Many people ask, "Where did the name Glorious Hugs come from?" "Glorious" refers to Grandma Gloria and "Hugs" refers to the big hug feeling we hope people get when they receive and open one of our care packages.

In designing the Glorious Hugs brand, we started with the values that fueled the start-up: mission-driven to improve society, respectful, thoughtful and responsive. To guide product development and communications, we listed personality traits to aspire to continuously demonstrate: warm, personal, light-filled, caring, compassionate, graceful, and accepting.

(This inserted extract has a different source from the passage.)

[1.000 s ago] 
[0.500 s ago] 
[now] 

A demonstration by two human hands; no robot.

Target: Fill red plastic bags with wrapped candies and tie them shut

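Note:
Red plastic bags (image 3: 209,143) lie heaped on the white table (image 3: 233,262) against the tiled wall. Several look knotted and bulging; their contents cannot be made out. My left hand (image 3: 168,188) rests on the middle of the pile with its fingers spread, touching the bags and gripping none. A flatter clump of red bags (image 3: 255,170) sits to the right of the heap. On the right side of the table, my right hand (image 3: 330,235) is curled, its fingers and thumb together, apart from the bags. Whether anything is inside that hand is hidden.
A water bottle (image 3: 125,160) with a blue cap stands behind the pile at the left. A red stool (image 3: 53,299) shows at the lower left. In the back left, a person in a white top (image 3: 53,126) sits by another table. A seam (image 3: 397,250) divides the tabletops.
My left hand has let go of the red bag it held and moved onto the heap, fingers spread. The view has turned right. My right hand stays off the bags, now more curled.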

There is meaning to the logo and other visual brand elements. The human figure is reaching out to give or receive a warm embrace. On the box, the figure on the front of the box is reaching out with a lanyard of flowers while the figure on the back of the box is accepting the other end of the lanyard in a hug. The rainbow-like bands are called "hug bands" and reflect the colors of nature: the yellow is the sun, the blue is the sky and dark purple is earth. (Yes, brown would have been more earthy but brown doesn't look as nice as purple next to blue and yellow.) The background is calm and fresh white space symbolizing opportunity.

In art selection that stays faithful to the brand, it's easy to gravitate to artists who have beautiful hearts and minds. The handmade art we buy has specific themes and points of view including community, grace, playfulness and hopefulness. The art has depth that can generate endless discussions to alleviate loneliness and reduce stress.